(Task statement) Print exactly those lines that run from the beginning of the data to the line bearing "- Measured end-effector", inclusive.

(Data below)
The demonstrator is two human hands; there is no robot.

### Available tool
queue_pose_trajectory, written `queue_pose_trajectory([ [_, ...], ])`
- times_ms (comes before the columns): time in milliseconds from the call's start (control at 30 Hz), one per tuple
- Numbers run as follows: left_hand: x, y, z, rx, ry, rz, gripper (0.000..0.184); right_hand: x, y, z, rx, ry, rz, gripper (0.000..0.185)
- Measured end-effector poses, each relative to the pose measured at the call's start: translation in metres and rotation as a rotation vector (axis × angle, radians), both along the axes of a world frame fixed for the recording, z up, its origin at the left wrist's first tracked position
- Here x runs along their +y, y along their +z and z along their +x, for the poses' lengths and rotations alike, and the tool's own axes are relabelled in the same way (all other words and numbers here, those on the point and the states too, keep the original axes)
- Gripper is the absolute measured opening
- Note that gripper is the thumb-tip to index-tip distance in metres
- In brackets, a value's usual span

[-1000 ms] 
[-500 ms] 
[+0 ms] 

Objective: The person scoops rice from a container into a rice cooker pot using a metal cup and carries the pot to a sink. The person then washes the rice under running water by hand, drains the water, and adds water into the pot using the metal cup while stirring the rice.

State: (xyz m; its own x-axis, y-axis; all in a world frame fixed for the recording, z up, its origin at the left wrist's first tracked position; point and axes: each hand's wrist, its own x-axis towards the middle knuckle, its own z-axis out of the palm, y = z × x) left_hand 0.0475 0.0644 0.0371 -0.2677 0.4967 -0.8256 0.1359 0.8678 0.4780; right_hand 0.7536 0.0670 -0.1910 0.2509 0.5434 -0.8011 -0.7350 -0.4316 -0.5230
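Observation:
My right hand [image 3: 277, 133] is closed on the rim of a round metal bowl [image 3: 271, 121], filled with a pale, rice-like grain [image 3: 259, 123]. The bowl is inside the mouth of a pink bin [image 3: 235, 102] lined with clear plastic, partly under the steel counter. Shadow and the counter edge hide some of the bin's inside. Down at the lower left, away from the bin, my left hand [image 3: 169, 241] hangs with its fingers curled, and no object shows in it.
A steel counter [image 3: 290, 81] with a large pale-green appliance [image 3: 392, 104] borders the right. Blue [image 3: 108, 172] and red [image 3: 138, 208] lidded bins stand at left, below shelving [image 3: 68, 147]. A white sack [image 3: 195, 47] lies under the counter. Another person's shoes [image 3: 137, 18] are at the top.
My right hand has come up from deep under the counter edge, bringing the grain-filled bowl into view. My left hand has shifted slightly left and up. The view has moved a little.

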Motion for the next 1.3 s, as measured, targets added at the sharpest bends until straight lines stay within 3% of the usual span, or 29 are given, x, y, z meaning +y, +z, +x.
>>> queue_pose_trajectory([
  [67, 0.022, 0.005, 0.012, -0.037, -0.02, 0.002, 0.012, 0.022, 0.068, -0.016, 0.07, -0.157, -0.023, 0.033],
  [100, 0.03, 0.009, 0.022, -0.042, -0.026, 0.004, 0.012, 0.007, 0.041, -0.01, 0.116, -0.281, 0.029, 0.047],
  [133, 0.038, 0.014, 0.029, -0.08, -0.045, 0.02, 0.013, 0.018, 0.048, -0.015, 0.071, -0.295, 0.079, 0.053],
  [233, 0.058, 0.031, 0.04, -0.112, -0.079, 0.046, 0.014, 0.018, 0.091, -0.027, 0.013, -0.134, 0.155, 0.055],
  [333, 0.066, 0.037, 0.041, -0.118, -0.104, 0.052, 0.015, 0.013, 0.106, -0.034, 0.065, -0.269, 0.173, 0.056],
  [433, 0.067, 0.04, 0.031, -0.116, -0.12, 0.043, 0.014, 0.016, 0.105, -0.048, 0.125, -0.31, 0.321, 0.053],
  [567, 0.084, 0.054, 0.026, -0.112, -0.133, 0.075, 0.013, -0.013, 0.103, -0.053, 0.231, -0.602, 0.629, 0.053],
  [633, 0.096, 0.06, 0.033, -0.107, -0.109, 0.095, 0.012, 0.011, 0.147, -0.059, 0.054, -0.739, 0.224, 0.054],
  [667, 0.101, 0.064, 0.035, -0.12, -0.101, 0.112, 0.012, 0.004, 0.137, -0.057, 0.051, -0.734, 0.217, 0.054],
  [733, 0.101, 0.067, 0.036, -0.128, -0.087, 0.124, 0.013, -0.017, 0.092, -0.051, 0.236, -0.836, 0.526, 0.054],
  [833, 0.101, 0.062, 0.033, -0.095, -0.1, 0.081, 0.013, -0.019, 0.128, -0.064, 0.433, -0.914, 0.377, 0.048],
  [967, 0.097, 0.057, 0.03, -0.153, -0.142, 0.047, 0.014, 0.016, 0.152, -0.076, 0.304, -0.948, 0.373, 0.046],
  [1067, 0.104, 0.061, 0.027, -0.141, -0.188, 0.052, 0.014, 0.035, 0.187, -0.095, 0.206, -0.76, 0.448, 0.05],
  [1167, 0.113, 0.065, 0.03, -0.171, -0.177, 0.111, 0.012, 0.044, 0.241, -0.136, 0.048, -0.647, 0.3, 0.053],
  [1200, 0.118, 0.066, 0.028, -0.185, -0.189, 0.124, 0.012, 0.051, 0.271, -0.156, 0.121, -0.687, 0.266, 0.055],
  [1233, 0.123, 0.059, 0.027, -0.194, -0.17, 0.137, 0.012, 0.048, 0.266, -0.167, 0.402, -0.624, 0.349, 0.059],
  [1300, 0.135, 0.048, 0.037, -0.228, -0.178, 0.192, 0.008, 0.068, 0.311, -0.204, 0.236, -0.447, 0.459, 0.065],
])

(Solution)
The demonstrator is two human hands; there is no robot.

### Available tool
queue_pose_trajectory, written `queue_pose_trajectory([ [_, ...], ])`
- times_ms (comes before the columns): time in milliseconds from the call's start (control at 30 Hz), one per tuple
- Numbers run as follows: left_hand: x, y, z, rx, ry, rz, gripper (0.000..0.184); right_hand: x, y, z, rx, ry, rz, gripper (0.000..0.185)
- Measured end-effector poses, each relative to the pose measured at the call's start: translation in metres and rotation as a rotation vector (axis × angle, radians), both along the axes of a world frame fixed for the recording, z up, its origin at the left wrist's first tracked position

The exercise has nothing more to it.